Knowledge Graphs for AI Career Systems: 190 Nodes in PostgreSQL

190 nodes. 361 edges. 12 entity types. A PostgreSQL-powered knowledge graph that maps my entire career trajectory — and it runs on a single relations table with three indexes.

This is how I built a knowledge graph inside Cortex, my AI career engine, without Neo4j, without a graph database, and without any infrastructure I wouldn't want to maintain at 3am.

Why a Graph

Tasks and sprints are trees. But careers aren't trees — they're graphs.

A research document about MCP architecture feeds into a sprint planning session. That sprint produces 7 tasks. Those tasks build a feature that becomes a portfolio project. The portfolio project generates a blog post. The blog post lands on a hiring manager's desk. The hiring manager becomes a contact. The contact leads to a revenue entry.

In a relational model, you'd need a JOIN table for every pair of entity types. Research-to-task, task-to-sprint, sprint-to-project, project-to-contact. That's O(n^2) tables for n entity types. With 12 entity types, that's 66 potential JOIN tables.

A graph model needs one table. Every relationship is (from_type, from_id, relation, to_type, to_id). Whether it's "task belongs_to sprint" or "research informs task" or "contact works_at company" — same table, same schema, same queries.

PostgreSQL vs Neo4j: The Boring Choice That Works

I chose PostgreSQL over Neo4j for three reasons:

1. Operational simplicity. Cortex already runs on PostgreSQL for 27+ other tables. Adding Neo4j means a second database, a second connection pool, a second failure mode, a second thing to back up. On Railway (my deployment platform), that's a second service with its own scaling, its own costs, its own health checks. I didn't need graph-native query performance — I needed to ship.
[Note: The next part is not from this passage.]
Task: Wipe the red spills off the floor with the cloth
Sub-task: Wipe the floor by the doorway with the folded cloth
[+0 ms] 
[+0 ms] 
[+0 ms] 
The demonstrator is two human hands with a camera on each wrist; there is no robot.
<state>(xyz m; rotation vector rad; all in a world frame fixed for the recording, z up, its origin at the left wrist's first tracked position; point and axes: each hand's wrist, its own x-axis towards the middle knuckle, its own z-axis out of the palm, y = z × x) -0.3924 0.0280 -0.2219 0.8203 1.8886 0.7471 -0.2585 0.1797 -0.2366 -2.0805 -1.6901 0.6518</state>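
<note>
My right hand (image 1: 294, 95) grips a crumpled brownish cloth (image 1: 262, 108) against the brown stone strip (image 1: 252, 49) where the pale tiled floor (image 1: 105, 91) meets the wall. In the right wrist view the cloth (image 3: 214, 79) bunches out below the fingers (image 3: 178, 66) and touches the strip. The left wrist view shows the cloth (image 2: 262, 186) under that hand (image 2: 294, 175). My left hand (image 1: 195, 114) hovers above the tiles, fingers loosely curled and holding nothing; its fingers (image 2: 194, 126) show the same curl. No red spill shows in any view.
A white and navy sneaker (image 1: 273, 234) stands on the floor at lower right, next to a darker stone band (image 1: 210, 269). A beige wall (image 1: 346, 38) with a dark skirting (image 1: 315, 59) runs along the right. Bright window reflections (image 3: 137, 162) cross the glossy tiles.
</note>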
2. Sufficient query patterns. My graph queries are simple: "show me everything connected to project X" and "traverse 2 hops from entity Y." These are basic recursive CTEs in PostgreSQL, not the Dijkstra-shortest-path queries that justify a graph database. If I ever need PageRank on my career data, I'll reconsider. I don't.

3. Transactional consistency. When I create a task with a project_id, the graph edge and the task row need to be in the same transaction. With PostgreSQL, that's one async with db_connection() block. With a separate graph database, I'd need distributed transactions or eventual consistency. For a career system where data integrity matters, I chose consistency.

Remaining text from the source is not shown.